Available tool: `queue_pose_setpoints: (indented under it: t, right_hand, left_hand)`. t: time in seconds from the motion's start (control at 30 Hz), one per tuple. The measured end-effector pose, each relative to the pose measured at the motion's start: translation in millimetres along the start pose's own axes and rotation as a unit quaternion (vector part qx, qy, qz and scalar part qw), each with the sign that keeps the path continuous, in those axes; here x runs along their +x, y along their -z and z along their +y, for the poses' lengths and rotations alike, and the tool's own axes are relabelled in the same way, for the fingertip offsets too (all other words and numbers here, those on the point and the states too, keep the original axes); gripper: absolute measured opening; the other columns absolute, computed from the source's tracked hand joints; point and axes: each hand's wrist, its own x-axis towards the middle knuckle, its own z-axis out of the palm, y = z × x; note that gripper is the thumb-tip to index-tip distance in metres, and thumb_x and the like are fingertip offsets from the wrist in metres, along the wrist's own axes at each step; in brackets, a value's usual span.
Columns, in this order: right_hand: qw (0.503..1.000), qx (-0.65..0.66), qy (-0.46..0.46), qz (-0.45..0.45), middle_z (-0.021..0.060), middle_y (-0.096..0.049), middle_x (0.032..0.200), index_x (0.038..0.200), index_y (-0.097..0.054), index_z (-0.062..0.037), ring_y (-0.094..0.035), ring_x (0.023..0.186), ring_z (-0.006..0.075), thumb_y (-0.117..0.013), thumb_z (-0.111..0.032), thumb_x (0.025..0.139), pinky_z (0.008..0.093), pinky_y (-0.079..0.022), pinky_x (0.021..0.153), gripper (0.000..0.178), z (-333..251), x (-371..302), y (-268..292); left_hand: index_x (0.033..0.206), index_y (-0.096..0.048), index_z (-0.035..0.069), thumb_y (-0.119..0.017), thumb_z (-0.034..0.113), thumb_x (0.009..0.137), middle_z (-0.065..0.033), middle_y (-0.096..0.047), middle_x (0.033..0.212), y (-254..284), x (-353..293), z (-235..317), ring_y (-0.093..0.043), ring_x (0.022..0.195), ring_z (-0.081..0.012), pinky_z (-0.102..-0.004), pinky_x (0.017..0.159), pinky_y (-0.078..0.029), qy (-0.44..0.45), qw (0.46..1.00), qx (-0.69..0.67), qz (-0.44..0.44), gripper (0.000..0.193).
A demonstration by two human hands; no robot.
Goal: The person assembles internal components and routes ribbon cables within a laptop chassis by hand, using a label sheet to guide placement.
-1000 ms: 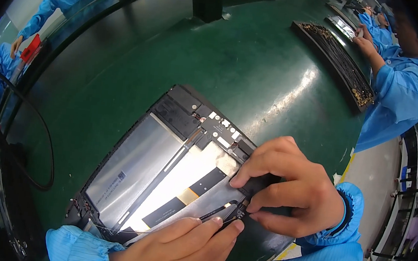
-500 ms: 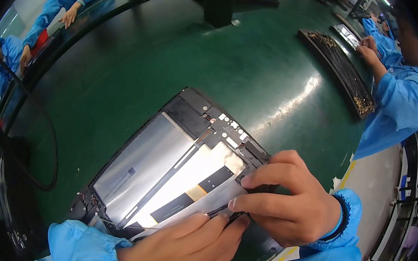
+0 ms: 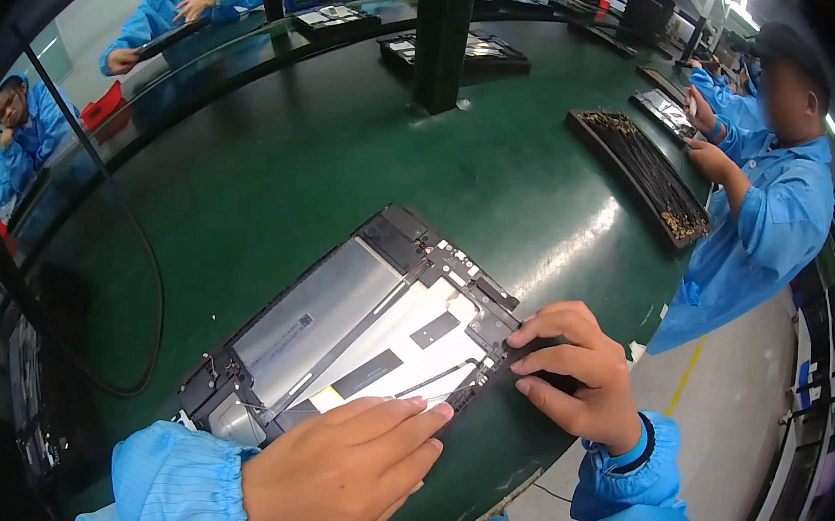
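An opened tablet (image 3: 413,305) lies tilted on the green table, its inside facing up. A silver battery (image 3: 317,311), a bright metallic area, black strips and small circuit boards show in it. A thin black cable (image 3: 442,374) runs across its lower right part. My left hand (image 3: 357,466) rests flat over the near edge, fingers stretched out, fingertips by that cable. At the right edge, my right hand (image 3: 578,371) has its fingers bent and apart, index fingertip at the tablet's rim. I make out nothing between them.
A black tray (image 3: 637,176) of dark cables with gold-coloured ends stands at the far right, near a co-worker (image 3: 766,194). A dark post (image 3: 442,37) rises from the table (image 3: 274,181). A thick black cable (image 3: 151,265) loops at left. More people sit beyond.
My right hand's fingers have spread a little at the tablet's right edge. My left hand still lies on the near edge. The view has tilted up, showing more of the far table.
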Motion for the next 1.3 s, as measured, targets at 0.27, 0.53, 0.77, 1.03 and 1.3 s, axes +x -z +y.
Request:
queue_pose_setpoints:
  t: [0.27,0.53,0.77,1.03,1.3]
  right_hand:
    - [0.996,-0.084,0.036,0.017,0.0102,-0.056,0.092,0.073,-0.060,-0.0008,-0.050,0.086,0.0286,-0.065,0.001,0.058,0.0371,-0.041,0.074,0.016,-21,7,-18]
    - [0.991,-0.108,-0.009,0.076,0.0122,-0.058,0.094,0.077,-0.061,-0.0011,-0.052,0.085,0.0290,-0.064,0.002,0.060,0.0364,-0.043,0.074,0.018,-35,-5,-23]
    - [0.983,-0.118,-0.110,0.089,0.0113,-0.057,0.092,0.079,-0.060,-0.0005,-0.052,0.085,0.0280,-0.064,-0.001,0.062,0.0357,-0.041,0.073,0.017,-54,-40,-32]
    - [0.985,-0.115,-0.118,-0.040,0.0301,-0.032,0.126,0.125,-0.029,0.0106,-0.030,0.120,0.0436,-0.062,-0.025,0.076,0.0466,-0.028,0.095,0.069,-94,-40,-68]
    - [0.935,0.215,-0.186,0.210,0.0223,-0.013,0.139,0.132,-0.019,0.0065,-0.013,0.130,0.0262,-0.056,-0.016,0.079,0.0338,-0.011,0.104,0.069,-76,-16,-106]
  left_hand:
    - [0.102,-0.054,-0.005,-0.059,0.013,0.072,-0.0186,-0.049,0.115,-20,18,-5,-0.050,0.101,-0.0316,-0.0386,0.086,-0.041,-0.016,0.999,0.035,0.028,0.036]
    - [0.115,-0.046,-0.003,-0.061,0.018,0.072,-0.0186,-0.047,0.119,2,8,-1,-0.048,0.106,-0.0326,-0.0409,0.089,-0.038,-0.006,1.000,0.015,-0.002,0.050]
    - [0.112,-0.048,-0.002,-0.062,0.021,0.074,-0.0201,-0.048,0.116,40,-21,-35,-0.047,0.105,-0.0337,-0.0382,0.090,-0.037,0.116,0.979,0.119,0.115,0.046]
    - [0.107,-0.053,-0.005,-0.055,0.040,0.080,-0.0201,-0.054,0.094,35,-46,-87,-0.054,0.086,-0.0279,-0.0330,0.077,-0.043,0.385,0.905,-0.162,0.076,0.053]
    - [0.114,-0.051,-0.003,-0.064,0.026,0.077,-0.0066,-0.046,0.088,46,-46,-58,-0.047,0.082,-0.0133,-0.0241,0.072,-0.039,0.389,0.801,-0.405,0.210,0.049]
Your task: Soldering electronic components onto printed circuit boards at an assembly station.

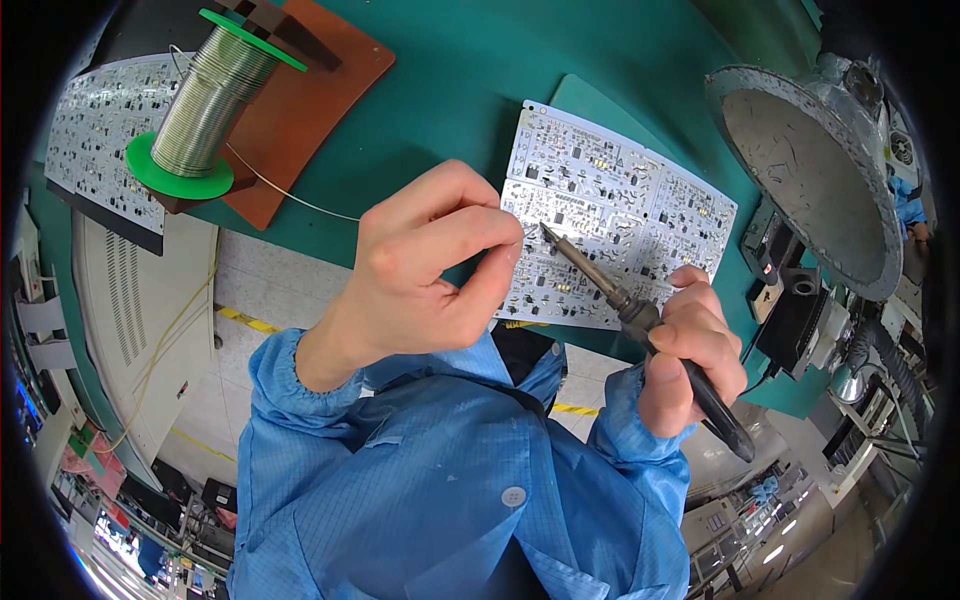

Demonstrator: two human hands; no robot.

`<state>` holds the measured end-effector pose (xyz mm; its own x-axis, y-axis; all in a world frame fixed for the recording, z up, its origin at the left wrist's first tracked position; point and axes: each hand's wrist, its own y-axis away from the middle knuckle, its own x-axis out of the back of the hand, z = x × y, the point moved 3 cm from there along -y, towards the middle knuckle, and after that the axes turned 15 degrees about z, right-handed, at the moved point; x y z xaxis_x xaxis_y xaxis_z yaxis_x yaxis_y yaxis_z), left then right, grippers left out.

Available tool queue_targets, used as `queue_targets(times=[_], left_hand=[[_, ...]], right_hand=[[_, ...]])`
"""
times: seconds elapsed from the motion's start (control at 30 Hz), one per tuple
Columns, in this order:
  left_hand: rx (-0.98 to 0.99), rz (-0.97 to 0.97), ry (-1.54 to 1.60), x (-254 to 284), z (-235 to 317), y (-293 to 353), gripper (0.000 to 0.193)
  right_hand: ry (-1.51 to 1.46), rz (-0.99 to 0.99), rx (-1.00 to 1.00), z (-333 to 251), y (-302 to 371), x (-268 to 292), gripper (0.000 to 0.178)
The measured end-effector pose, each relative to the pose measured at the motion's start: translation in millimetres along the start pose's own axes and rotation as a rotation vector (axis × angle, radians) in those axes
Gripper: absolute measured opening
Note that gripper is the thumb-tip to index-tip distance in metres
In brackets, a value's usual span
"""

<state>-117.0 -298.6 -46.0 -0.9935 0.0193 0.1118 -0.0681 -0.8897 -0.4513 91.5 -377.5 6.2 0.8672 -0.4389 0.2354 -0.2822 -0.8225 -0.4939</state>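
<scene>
My right hand (pixel 695 350) is closed round the dark handle of a soldering iron (pixel 600 280), whose tip points up and left over a white circuit board (pixel 680 215). Small components crowd that board, which lies on the green bench mat. My left hand (pixel 435 265) is pinched at the board's left side, close to the iron's tip. Solder wire (pixel 300 200) runs into this hand from a spool with green flanges (pixel 205 110). Whether the iron's tip touches the board I cannot tell.
The spool stands on a brown-red base (pixel 320 95) at the left. Beyond it lies another populated circuit board (pixel 100 125). A grey fume-extractor hood (pixel 810 180) hangs over the right side, with a soldering stand (pixel 795 290) below it. A pale green sheet (pixel 590 95) sticks out behind the board.
</scene>
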Motion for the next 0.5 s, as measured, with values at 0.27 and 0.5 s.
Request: queue_targets(times=[0.27, 0.5], left_hand=[[0.001, -0.026, 0.012, -0.6, -1.1, 1.6, 0.020], [-0.011, 0.003, -0.013, 1.1, 0.3, 1.2, 0.020]], right_hand=[[0.013, -0.018, 0.012, -1.7, -2.5, -1.9, 0.019], [0.034, -0.016, 0.026, -4.0, -3.0, -1.9, 0.020]])
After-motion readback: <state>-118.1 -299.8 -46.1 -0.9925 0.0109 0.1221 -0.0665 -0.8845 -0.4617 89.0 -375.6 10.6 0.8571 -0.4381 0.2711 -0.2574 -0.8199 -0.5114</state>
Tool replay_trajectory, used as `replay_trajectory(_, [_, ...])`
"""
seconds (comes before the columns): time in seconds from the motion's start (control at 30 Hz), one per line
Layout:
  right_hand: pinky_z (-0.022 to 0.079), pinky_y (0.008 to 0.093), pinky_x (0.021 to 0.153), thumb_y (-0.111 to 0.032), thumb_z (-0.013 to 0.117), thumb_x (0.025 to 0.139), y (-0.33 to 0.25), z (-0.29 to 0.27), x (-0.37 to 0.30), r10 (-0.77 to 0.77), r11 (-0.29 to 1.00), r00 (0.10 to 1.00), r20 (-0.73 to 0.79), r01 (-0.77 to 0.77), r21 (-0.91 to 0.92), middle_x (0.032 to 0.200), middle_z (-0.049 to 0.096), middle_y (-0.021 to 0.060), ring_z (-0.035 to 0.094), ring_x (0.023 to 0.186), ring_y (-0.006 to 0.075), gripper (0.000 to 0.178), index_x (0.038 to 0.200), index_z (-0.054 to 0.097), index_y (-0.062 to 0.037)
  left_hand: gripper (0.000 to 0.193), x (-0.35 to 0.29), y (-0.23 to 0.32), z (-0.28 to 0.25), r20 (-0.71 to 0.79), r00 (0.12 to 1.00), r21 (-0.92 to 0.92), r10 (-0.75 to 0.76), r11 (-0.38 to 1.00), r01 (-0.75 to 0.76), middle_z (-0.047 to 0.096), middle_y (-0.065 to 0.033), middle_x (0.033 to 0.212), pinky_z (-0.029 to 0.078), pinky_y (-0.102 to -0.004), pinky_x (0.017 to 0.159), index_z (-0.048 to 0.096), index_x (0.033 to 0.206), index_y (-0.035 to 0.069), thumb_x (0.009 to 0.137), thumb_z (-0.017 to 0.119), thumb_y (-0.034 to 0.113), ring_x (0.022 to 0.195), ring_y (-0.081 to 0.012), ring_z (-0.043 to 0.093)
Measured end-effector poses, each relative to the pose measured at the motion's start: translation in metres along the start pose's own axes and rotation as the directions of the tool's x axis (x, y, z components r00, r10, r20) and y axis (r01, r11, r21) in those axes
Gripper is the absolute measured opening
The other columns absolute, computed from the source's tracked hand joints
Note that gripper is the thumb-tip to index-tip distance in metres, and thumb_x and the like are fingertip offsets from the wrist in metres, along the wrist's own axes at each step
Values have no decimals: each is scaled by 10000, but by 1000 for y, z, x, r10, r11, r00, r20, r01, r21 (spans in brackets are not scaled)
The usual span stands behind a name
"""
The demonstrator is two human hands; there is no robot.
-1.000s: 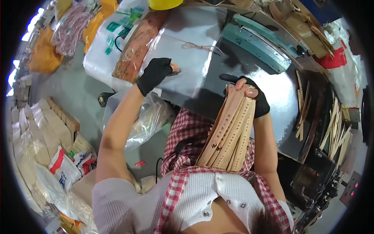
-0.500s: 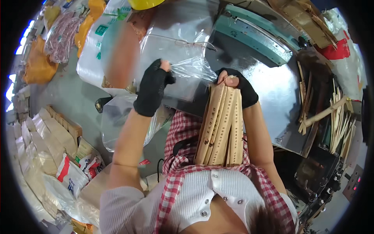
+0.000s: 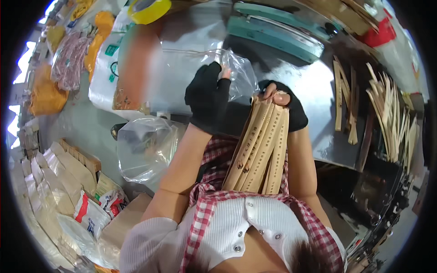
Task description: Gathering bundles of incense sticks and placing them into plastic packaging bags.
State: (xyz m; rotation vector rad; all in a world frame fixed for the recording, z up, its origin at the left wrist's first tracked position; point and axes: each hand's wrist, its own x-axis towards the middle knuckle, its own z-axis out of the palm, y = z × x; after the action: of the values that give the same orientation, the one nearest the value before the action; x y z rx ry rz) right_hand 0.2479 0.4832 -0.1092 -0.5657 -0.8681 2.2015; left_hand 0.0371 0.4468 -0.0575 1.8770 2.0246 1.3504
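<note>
My right hand, in a black fingerless glove, is wrapped round the top end of a bundle of long flat tan strips with rows of printed characters. The bundle stands tilted in front of my checked apron, its lower end at my lap. Closed at the fingertips, my left hand wears a matching glove and grips a clear plastic bag. The bag bulges, crumpled, between my two hands, just above the strips' top end. My left fingers are partly hidden by the glove.
A teal bar-shaped machine lies along the dark table's far side. Wooden sticks stand at the right. Yellow tape sits far left, near a blurred brown object. Another clear bag hangs by the table's left edge.
My left hand has moved right, closer to my right hand. The plastic, earlier stretched between the hands, now bulges loosely. My right hand still grips the strips.
</note>
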Motion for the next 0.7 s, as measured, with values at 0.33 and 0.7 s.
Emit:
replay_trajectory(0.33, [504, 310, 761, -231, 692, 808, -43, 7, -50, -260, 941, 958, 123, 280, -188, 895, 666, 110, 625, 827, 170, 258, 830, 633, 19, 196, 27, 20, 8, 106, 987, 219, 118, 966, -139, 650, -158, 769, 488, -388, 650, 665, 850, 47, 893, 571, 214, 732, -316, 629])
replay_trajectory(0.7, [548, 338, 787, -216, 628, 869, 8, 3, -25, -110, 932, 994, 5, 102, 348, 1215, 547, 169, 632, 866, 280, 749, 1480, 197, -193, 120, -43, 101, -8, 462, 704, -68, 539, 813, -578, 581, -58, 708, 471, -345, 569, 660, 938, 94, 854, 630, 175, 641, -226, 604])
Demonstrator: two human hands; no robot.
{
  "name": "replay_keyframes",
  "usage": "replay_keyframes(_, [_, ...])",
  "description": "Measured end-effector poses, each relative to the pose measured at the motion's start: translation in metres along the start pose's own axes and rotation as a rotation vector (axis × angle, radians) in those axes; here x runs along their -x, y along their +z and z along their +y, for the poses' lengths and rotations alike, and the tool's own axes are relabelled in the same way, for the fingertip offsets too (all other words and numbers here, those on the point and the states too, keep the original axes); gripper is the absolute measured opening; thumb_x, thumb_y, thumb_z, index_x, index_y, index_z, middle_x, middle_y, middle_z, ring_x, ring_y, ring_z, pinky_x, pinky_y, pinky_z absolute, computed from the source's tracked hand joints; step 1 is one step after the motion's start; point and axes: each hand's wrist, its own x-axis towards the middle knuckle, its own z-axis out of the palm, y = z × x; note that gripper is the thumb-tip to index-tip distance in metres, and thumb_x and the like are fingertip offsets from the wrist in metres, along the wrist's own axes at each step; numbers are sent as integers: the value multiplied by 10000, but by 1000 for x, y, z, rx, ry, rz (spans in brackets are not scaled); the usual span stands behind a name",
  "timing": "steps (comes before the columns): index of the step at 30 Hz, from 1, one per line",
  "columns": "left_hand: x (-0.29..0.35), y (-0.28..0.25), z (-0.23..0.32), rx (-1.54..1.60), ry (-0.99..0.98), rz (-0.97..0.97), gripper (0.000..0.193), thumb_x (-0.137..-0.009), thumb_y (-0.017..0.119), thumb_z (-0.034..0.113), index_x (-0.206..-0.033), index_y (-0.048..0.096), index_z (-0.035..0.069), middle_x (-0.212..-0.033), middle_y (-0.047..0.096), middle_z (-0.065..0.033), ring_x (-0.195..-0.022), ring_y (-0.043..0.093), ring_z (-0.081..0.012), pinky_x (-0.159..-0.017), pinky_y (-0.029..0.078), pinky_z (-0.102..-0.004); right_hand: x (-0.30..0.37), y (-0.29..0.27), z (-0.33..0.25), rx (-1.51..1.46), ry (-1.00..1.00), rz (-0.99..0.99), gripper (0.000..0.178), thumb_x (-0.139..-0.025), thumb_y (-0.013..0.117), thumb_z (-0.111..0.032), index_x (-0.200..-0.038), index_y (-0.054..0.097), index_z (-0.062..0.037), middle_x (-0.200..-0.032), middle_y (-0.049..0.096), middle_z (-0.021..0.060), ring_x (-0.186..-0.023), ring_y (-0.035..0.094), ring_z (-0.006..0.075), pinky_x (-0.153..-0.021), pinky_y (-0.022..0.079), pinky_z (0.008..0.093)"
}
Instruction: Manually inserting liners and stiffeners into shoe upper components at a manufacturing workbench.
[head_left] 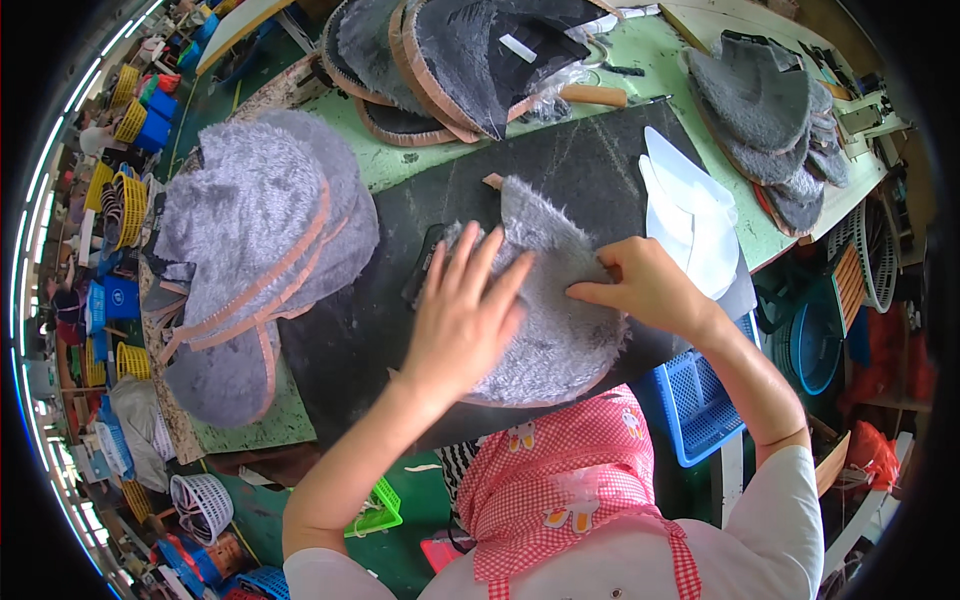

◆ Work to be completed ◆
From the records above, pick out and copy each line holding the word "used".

◆ Your response ◆
Available tool queue_targets, used as `queue_targets(times=[_], left_hand=[[_, ...]], right_hand=[[_, ...]])`
Tool replay_trajectory, used as `replay_trajectory(_, [_, ...])`

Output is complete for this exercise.